W2: Automatic routing v.s manual predefined tasks.

In Table 3, the LoRA MoE baselines [1,2] utilize existing domain knowledge (manual) to train multiple LoRA units, whereas HydraLoRA employs automatic routing. The results indicate that HydraLoRA uses fewer parameters and performs better in downstream tasks. This suggests potential coupling relationships between tasks, aligning closely with real-world conditions where we cannot anticipate the domains needing fine-tuning. Moreover, Section 4.5 reveals that the number of clusters K is not a sensitive parameter for HydraLoRA. It demonstrates the efficiency and robustness of HydraLoRA.

W3: More streamlined presentation.

Thanks for your constructive comment. We will revise the paper based on your suggestions in the updated version.

W4 & Q2: More MoE discussion.

Thanks for your constructive comment. We add more experiments with the same setting with Table 3, to explore how the number of experts (B matrices) during the HydraLoRA inference pipeline influences performance. As shown in the Table below, we find that an increase in the number of B matrices generally leads to enhanced performance in downstream tasks.

In practice, user requests may belong to different tasks, while a single request potentially involves mixed tasks. This improvement can be attributed to the expanded configuration space afforded by additional LoRA modules, which allows for a more fine-grained and tailored adaptation to the diverse and mixed-task inputs encountered in the benchmark.

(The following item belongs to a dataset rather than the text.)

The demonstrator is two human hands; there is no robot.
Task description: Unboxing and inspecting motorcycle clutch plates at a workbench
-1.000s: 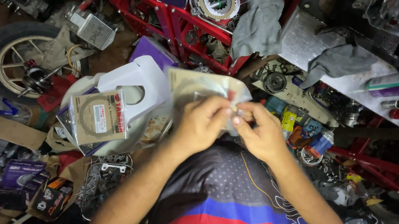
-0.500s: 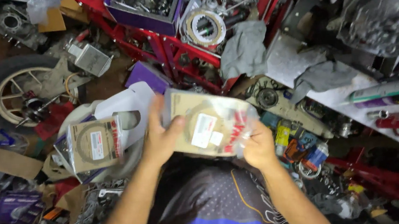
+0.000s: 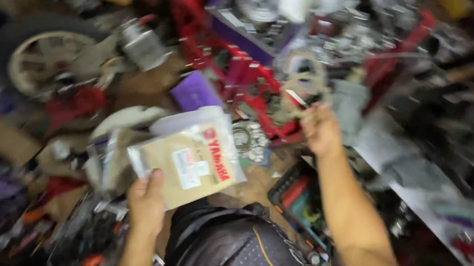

MethodsBaseTop-1Top-3HydraLoRA
BBH31.635.438.641.5

Table: Sensitivity analysis of the number of B matrices. "Base" means vanilla Llama2-7B, "Top-1" means selecting the highest-ranked (top-1) B matrix, and "Top-3" means selecting three highest-ranked (top-3) B matrices.

W5:Overhead with other PEFT.

While the vanilla LoRA method incurs higher computational overhead compared to other PEFT approaches, it also delivers significant performance improvements. HydraLoRA, an adaptation of LoRA, enhances downstream task performance with the same parameter settings (rank=16), as demonstrated in Table 2.

Moreover, as Figure 5 illustrates, HydraLoRA cuts energy consumption by 50% compared to Split-LoRA, which uses multiple LoRA modules. This underscores HydraLoRA's efficiency and eco-friendly. However, LoRA's carbon footprint is negligible compared to full-parameter tuning, emphasizing its environmental and computational advantages [3]. Meanwhile, fine-tuning is a one-time event, but inference overhead is crucial. As fellows, HydraLoRA boosts performance with minimal additional overhead.

Latency(s)Energy(Wh)MMLU(%)
LLaMA2-7B90.2172.7238.88
+Prompt Tuning91.78(+1.57)73.53(+0.81)39.91(+1.03)
+P-Tuning91.3(+1.13)73.87(+1.15)41.11(+2.23)
+Prefix Tuning92.52(+2.31)74.21(+1.49)41.78(+2.90)
+LoRA (r=8)92.28(+2.07)73.95(+1.23)43.22(4.34)
+HydraLoRA (r=8)92.86(+2.65)74.25(+1.53)47.22(+8.34)

Table: latency and energy consumption during inference using Llama2-7B with different PEFT methods, evaluated on the WikiText2 dataset using a single NVIDIA A40 GPU.

References:

[1] Pushing mixture of experts to the limit: Extremely parameter efficient moe for instruction tuning. ICLR 2024.

[2] Lorahub: Efficient cross-task generalization via dynamic lora composition, COLM 2024

[3] Carbon Footprint of LLM Fine Tuning — A Case Study.

作者回复

Dear PCs, SAC, AC, and Reviewers:

We sincerely appreciate your thoughtful review and insightful comments, we have tried our best to address your concerns one by one in the correspondence rebuttal sessions. If our responses address your concerns, we would be grateful if you could consider raising your final rating to a higher score.

Attached is a PDF containing the task embedding similarity heatmap, supplementing Question 2 posed by Reviewer vvtw.

Wishing you all the best,

Sincerely,

Authors

最终决定

This paper presents a architecture improvement to LoRA that brings in compute efficiency and also quality improvements. Basically, the authors split the Lora heads first into multiple heads while keeping the number of parameters the same, and then within the split heads they use the same A matrix for the multiple heads thus sharing more parameters while introducing a MoE architecture. The experimental setup is robust and some nice qualitative analysis is provided for the results.